Tampa Bay Buccaneers

Schiano: Playtime Distribution the Key on Friday Night

The Buccaneers won't do much game-planning for their preseason opener in Miami on Friday, but that doesn't mean less meeting time for the coaches this week


There are currently 90 players on the Tampa Bay Buccaneers' preseason roster, the vast majority of whom are healthy enough to play on Friday night when the team opens its 2012 preseason in Miami.  That leads to some tricky math for Head Coach Greg Schiano and the Buccaneers' staff.

The typical NFL game includes about 60-70 plays from scrimmage per team, plus 15-25 special teams snaps, depending upon how much scoring there is.  On each of those plays, there is an opportunity for just 11 men on each side. Figure about 1,600 player-snaps available for each team in one game, and you can see how quickly those assets can be used up when dividing them among 90 men.

Getting that distribution right – dividing the available snaps up in a way that allows for the most thorough evaluation of as many players as possible – is one of Schiano's main goals for Friday night.

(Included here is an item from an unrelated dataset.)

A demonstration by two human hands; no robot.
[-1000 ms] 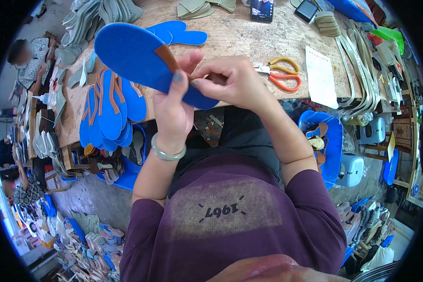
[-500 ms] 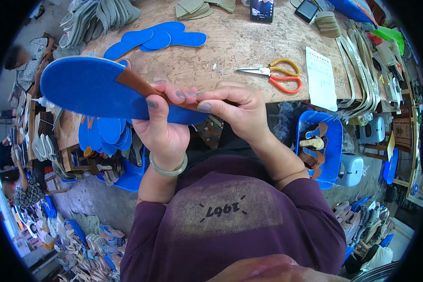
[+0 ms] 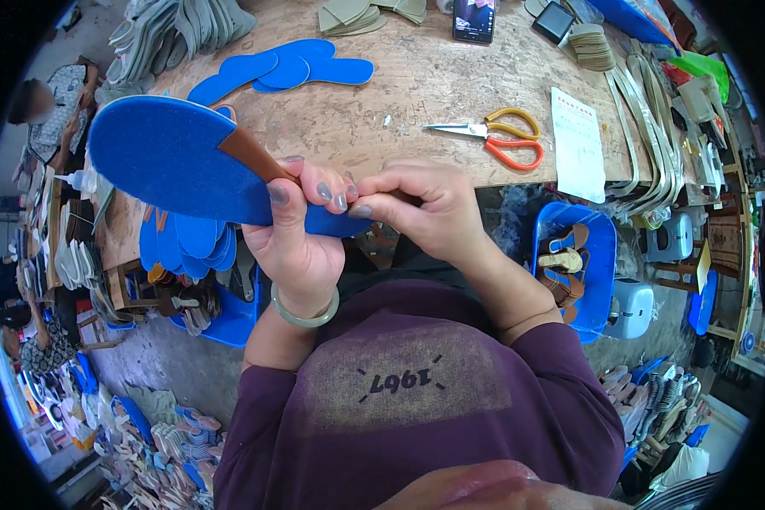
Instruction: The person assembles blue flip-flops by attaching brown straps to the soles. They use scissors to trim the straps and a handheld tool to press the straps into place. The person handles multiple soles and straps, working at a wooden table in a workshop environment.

"You do a lot of tick marking as a coach during these things," he said.  "'Alright he's got this many plays.'  You've got this many touches and you want to be able to make evaluations the next day when you put the tape on.  You'd be very frustrated with yourself if you didn't give the guys the opportunity to show if they can or they can't.  So that's the number-one job, to make sure you put people in position. There's not a heck of a lot game-planning going on and I'm sure there's not a lot from Miami either. We're going to be who we are, they're going to be who they are and let's see who can play so we can evaluate."

The game plan is likely to be fairly simple for the Buccaneers, in part as a means of not putting anything too revealing on tape for the Carolina Panthers, the team's opponent in the much more important regular-season opener.  The more important reason for that sort of planning, however, is to make player evaluation more straightforward.

"I want to make sure we keep it simple enough so we can evaluate our guys," said Schiano.  "I don't want the reason that a guy didn't make a block, a tackle, a catch or a run to be that he didn't know what he was doing. Right now I want to evaluate their physical ability to play against people in a competitive arena.  We're in a game-plan week, but we didn't game plan at all."